**Your instructions**
How do the lines below between the ones holding "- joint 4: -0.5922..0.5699" and "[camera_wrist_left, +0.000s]", inclusive, read? Give them again exactly, with no other lines.

*** Stored data ***

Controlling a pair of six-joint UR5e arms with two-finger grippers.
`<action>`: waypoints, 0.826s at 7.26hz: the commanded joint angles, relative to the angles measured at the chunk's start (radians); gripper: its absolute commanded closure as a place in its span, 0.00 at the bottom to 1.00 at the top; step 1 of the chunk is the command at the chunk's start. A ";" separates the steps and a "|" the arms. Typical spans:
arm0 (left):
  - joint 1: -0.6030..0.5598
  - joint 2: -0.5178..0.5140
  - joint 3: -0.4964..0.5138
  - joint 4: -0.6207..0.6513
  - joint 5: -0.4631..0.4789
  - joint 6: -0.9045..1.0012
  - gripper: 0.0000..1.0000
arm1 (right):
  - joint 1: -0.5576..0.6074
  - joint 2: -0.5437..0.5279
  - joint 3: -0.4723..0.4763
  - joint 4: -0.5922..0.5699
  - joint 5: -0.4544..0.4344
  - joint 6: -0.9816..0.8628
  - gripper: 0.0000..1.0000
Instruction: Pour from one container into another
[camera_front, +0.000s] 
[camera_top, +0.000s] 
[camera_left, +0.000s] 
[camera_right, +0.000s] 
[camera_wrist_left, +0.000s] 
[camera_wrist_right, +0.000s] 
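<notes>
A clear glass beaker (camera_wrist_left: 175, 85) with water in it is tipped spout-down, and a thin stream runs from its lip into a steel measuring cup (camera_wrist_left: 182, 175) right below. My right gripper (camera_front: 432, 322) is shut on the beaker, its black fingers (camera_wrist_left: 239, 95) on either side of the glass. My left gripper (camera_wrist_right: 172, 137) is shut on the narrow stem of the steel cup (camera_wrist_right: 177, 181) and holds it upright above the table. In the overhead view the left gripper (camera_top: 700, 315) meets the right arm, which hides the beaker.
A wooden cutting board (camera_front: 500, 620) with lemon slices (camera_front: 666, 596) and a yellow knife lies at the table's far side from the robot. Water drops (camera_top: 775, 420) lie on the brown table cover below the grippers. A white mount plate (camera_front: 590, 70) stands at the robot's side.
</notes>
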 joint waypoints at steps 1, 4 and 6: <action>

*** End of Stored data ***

**Exercise response**
  - joint 4: -0.5922..0.5699
  - joint 5: -0.4544..0.4344
  - joint 6: -0.9816..0.8628
  - gripper: 0.0000..1.0000
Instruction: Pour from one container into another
[camera_front, +0.000s] 
[camera_top, +0.000s] 
[camera_left, +0.000s] 
[camera_right, +0.000s] 
[camera_wrist_left, +0.000s] 

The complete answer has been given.